*Exercise goal*
An exact copy of the data below is required; return it in full.

####

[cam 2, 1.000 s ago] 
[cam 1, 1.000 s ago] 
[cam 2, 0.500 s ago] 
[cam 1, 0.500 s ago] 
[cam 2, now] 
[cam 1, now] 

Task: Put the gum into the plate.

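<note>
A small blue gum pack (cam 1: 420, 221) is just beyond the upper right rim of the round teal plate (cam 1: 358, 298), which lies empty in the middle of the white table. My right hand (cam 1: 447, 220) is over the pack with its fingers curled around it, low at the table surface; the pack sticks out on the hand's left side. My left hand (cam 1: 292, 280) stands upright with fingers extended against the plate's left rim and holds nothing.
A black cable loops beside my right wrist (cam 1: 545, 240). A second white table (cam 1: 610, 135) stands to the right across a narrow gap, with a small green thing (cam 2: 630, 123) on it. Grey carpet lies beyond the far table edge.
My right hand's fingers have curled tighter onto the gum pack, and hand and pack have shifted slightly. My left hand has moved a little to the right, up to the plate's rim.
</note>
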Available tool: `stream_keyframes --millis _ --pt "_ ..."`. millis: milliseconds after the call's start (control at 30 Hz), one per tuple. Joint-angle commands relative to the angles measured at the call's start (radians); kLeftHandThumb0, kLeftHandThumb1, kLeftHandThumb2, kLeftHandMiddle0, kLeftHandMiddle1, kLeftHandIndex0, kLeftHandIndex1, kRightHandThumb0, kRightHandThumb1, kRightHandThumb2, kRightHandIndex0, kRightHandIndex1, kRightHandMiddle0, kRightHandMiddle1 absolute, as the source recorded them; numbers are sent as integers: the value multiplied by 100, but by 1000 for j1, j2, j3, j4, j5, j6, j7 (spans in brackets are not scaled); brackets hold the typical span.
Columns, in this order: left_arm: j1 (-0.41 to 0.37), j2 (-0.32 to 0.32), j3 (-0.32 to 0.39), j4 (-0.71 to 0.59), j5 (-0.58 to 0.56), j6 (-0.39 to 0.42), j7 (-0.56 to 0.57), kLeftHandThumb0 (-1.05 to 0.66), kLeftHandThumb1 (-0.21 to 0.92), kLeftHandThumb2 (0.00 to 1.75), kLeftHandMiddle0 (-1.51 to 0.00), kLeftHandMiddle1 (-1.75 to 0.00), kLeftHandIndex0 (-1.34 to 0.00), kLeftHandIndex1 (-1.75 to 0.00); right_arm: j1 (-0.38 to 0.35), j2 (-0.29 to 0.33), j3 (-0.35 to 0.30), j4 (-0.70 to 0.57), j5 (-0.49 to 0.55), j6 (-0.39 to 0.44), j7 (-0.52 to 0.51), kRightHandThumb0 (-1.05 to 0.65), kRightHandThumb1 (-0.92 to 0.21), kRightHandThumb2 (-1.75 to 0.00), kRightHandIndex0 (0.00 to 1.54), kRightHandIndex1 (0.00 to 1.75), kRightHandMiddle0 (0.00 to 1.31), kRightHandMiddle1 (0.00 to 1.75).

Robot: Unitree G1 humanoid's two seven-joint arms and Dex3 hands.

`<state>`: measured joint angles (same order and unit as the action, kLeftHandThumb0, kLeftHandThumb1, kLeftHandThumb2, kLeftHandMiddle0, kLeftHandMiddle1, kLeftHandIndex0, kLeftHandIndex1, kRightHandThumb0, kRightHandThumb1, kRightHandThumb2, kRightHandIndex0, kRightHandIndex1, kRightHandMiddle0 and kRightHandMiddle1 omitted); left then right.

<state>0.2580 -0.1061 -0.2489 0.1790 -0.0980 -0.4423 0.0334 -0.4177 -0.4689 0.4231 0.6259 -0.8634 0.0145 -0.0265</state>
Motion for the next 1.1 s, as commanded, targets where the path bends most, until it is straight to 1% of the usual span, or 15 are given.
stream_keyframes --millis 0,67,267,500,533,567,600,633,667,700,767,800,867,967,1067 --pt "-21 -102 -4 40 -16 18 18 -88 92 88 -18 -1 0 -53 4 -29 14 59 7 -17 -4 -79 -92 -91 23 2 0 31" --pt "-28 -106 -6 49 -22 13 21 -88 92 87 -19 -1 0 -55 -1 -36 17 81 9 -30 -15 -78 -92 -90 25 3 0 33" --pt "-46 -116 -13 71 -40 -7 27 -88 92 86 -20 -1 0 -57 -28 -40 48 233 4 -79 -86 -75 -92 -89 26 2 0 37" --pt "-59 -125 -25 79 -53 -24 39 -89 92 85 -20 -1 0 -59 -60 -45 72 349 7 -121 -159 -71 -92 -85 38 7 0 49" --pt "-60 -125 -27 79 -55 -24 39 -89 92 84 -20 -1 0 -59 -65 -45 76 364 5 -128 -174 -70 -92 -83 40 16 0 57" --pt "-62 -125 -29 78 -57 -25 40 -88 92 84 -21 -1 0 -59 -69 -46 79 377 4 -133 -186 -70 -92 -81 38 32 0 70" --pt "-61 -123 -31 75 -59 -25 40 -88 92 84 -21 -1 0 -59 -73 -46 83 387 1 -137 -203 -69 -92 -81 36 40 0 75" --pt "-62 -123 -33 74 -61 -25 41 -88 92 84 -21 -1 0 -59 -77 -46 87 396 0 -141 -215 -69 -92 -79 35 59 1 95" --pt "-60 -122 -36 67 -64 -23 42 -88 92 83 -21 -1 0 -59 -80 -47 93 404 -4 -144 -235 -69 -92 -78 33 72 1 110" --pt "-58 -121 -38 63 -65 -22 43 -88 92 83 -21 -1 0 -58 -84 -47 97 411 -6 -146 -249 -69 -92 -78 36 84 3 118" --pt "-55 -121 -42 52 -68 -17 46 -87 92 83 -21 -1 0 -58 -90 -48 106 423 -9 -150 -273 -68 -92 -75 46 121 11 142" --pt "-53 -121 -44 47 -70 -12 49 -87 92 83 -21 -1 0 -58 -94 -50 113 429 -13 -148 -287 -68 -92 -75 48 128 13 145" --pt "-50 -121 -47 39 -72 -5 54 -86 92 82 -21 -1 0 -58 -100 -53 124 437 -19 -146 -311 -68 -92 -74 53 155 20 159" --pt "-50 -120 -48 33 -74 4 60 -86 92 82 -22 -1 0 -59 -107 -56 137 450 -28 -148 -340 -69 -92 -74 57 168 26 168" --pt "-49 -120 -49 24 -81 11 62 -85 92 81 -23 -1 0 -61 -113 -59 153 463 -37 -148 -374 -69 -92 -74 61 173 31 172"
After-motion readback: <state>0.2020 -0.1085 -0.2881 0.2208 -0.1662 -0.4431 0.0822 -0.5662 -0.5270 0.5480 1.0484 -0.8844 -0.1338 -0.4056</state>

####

*Expected answer*
[cam 2, 1.000 s ago] 
[cam 1, 1.000 s ago] 
[cam 2, 0.500 s ago] 
[cam 1, 0.500 s ago] 
[cam 2, now] 
[cam 1, now] 

Task: Put the gum into the plate.

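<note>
A small blue gum pack (cam 1: 420, 221) is just beyond the upper right rim of the round teal plate (cam 1: 358, 298), which lies empty in the middle of the white table. My right hand (cam 1: 447, 220) is over the pack with its fingers curled around it, low at the table surface; the pack sticks out on the hand's left side. My left hand (cam 1: 292, 280) stands upright with fingers extended against the plate's left rim and holds nothing.
A black cable loops beside my right wrist (cam 1: 545, 240). A second white table (cam 1: 610, 135) stands to the right across a narrow gap, with a small green thing (cam 2: 630, 123) on it. Grey carpet lies beyond the far table edge.
My right hand's fingers have curled tighter onto the gum pack, and hand and pack have shifted slightly. My left hand has moved a little to the right, up to the plate's rim.
</note>
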Available tool: `stream_keyframes --millis _ --pt "_ ..."`. millis: milliseconds after the call's start (control at 30 Hz), one per tuple. Joint-angle commands relative to the angles measured at the call's start (radians); kLeftHandThumb0, kLeftHandThumb1, kLeftHandThumb2, kLeftHandMiddle0, kLeftHandMiddle1, kLeftHandIndex0, kLeftHandIndex1, kRightHandThumb0, kRightHandThumb1, kRightHandThumb2, kRightHandIndex0, kRightHandIndex1, kRightHandMiddle0, kRightHandMiddle1 absolute, as the source recorded them; numbers are sent as integers: the value multiplied by 100, but by 1000 for j1, j2, j3, j4, j5, j6, j7 (spans in brackets are not scaled); brackets hold the typical span.
Columns, in this order: left_arm: j1 (-0.41 to 0.37), j2 (-0.32 to 0.32), j3 (-0.32 to 0.39), j4 (-0.71 to 0.59), j5 (-0.58 to 0.56), j6 (-0.39 to 0.42), j7 (-0.56 to 0.57), kLeftHandThumb0 (-1.05 to 0.66), kLeftHandThumb1 (-0.21 to 0.92), kLeftHandThumb2 (0.00 to 1.75), kLeftHandMiddle0 (-1.51 to 0.00), kLeftHandMiddle1 (-1.75 to 0.00), kLeftHandIndex0 (-1.34 to 0.00), kLeftHandIndex1 (-1.75 to 0.00); right_arm: j1 (-0.38 to 0.35), j2 (-0.29 to 0.33), j3 (-0.35 to 0.30), j4 (-0.70 to 0.57), j5 (-0.49 to 0.55), j6 (-0.39 to 0.44), j7 (-0.52 to 0.51), kRightHandThumb0 (-1.05 to 0.65), kRightHandThumb1 (-0.92 to 0.21), kRightHandThumb2 (-1.75 to 0.00), kRightHandIndex0 (0.00 to 1.54), kRightHandIndex1 (0.00 to 1.75), kRightHandMiddle0 (0.00 to 1.31), kRightHandMiddle1 (0.00 to 1.75).

Robot: Unitree G1 humanoid's two seven-joint arms and Dex3 hands.

`<state>`: measured joint angles (same order and unit as the action, kLeftHandThumb0, kLeftHandThumb1, kLeftHandThumb2, kLeftHandMiddle0, kLeftHandMiddle1, kLeftHandIndex0, kLeftHandIndex1, kRightHandThumb0, kRightHandThumb1, kRightHandThumb2, kRightHandIndex0, kRightHandIndex1, kRightHandMiddle0 and kRightHandMiddle1 omitted); left then right.

<state>0.2580 -0.1061 -0.2489 0.1790 -0.0980 -0.4423 0.0334 -0.4177 -0.4689 0.4231 0.6259 -0.8634 0.0145 -0.0265</state>
Motion for the next 1.1 s, as commanded, targets where the path bends most, until it is straight to 1% of the usual span, or 15 are given.
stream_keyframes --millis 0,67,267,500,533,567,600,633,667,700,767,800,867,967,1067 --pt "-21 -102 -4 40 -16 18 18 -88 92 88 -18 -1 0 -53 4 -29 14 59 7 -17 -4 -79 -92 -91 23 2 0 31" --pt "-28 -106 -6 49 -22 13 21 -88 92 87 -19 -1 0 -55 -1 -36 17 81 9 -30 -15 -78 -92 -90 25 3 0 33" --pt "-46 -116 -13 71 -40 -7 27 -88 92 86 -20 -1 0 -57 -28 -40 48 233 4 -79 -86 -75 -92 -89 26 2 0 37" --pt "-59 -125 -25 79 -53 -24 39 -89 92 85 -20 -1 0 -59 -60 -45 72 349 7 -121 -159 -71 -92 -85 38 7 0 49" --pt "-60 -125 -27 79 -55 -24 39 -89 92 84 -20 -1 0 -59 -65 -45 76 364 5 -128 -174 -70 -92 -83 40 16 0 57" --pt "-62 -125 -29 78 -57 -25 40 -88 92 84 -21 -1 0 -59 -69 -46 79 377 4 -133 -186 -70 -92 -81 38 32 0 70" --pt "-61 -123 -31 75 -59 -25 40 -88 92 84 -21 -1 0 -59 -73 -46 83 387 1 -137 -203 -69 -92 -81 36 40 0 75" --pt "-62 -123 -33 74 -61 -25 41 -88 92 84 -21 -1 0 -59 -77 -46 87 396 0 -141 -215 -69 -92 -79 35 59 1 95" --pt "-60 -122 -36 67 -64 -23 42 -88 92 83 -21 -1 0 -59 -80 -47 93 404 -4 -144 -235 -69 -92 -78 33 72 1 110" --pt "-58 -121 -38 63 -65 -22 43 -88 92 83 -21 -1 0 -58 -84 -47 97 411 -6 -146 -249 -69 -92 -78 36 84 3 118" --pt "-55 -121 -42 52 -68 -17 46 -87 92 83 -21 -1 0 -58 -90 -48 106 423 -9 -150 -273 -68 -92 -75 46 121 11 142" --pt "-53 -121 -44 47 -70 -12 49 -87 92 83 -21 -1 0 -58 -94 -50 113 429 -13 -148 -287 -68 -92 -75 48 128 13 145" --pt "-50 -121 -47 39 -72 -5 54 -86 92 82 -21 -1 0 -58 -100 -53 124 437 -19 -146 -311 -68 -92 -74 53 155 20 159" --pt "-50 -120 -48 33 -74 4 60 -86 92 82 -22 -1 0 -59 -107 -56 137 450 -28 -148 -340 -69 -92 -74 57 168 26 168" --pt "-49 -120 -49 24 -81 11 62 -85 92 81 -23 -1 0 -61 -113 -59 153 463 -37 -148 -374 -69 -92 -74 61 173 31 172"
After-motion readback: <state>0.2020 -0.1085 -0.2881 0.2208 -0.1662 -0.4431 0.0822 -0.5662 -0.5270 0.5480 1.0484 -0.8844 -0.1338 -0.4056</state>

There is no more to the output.